Auch nach Mk 9,30-37 gehört es zum Bild des Menschensohnes, daß er seinen Weg als der Leidende bis in den Tod geht. Aus dem Geschick des Menschensohnes folgt als Konsequenz eine radikale Nachfolge, denn nun gelten allein die Wertvorstellungen, die sich am Leiden und Sterben des Menschensohnes orientieren. Deshalb kann von den Jüngern der bewußte Verzicht auf eine hohe Rangordnung verlangt werden, indem sie Diener aller werden. In Mk 10,32-35 werden die Jünger wiederum aufgefordert, in ihrem Handeln dem Weg Jesu zu entsprechen. Sie sollen die Bedeutung seines Todes und seiner Auferstehung in den Blick nehmen und daraus Konsequenzen für ihre Existenz ziehen.

"Für den Autor geht es darum, daß die Gemeinde das ernst nimmt, was der nun von ihnen als der Kommende erwartete Menschensohn den Jüngern auf seinem Weg nach Jerusalem angekündigt und in Jerusalem selbst durchgemacht hat" (198).
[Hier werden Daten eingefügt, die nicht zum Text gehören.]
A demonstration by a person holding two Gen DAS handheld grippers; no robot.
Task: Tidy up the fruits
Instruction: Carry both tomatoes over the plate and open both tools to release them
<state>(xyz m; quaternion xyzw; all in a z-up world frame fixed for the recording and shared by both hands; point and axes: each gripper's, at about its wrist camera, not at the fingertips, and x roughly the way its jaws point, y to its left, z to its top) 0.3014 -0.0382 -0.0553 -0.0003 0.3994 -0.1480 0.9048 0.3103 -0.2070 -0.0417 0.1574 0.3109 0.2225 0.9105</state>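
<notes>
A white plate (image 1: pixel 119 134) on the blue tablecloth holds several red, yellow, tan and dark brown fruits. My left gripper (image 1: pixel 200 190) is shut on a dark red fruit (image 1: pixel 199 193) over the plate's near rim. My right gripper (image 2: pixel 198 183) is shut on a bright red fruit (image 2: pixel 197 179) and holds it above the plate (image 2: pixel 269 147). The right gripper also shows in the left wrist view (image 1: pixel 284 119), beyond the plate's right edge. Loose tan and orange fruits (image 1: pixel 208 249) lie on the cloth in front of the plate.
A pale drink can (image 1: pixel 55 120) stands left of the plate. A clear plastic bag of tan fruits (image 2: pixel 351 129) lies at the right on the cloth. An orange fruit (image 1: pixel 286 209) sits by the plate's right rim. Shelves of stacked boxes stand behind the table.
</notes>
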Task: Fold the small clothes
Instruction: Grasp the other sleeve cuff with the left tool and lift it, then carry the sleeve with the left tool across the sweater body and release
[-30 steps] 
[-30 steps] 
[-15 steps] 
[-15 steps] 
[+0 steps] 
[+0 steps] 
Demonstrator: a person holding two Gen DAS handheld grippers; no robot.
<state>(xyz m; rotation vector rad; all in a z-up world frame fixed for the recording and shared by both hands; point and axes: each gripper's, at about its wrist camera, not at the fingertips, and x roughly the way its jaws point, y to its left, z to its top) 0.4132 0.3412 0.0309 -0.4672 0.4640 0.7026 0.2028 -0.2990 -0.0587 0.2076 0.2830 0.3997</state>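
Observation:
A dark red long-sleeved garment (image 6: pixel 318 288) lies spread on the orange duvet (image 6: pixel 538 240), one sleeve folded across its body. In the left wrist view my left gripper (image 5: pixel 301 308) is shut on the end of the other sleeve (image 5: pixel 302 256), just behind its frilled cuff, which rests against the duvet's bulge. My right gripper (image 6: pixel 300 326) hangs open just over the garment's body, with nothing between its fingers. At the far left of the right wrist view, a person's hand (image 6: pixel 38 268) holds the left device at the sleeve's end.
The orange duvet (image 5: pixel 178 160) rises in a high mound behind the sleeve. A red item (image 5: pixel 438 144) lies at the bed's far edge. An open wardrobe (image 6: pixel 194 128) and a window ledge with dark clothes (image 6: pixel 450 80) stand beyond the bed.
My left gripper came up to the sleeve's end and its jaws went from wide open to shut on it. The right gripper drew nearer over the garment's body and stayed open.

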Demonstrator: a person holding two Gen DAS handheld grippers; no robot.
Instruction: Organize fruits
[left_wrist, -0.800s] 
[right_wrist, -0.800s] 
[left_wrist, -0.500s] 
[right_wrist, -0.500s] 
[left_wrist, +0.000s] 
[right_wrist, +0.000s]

Die Gemeinde soll das Leiden und Sterben des Menschensohnes als das entscheidende Ereignis der Gottesherrschaft einordnen und in der Nachfolge den Dienst am Nächsten zum Maßstab ihres eigenen Tuns machen. Speziell Mk 10,45 verdeutlicht, daß Jesu Leidens- und Todesgeschick zum maßgeblichen Paradigma für das Handeln der Jünger werden soll. Darüber hinaus ist Jesu Tod als Tod des Menschensohnes rettendes Geschehen, das sich zugunsten der Vielen im eschatologischen Gericht niederschlagen wird. In Mk 14,55-65 werden noch einmal zentrale Elemente des mk. Menschensohn-Verständnisses entfaltet: Die Aufeinanderfolge der Titel in V. 61 f. zeigt, daß die Hoheitstitel Christus und Sohn Gottes ihren tiefen Sinngehalt und ihre Berechtigung erst im Zusammenhang mit dem Leiden und Sterben des Menschensohnes erhalten. Jetzt thront der Menschensohn zur Rechten Gottes; er wird mit den Wolken des Himmels wiederkommen und im Endgericht die Verurteilung seiner Gegner herbeiführen.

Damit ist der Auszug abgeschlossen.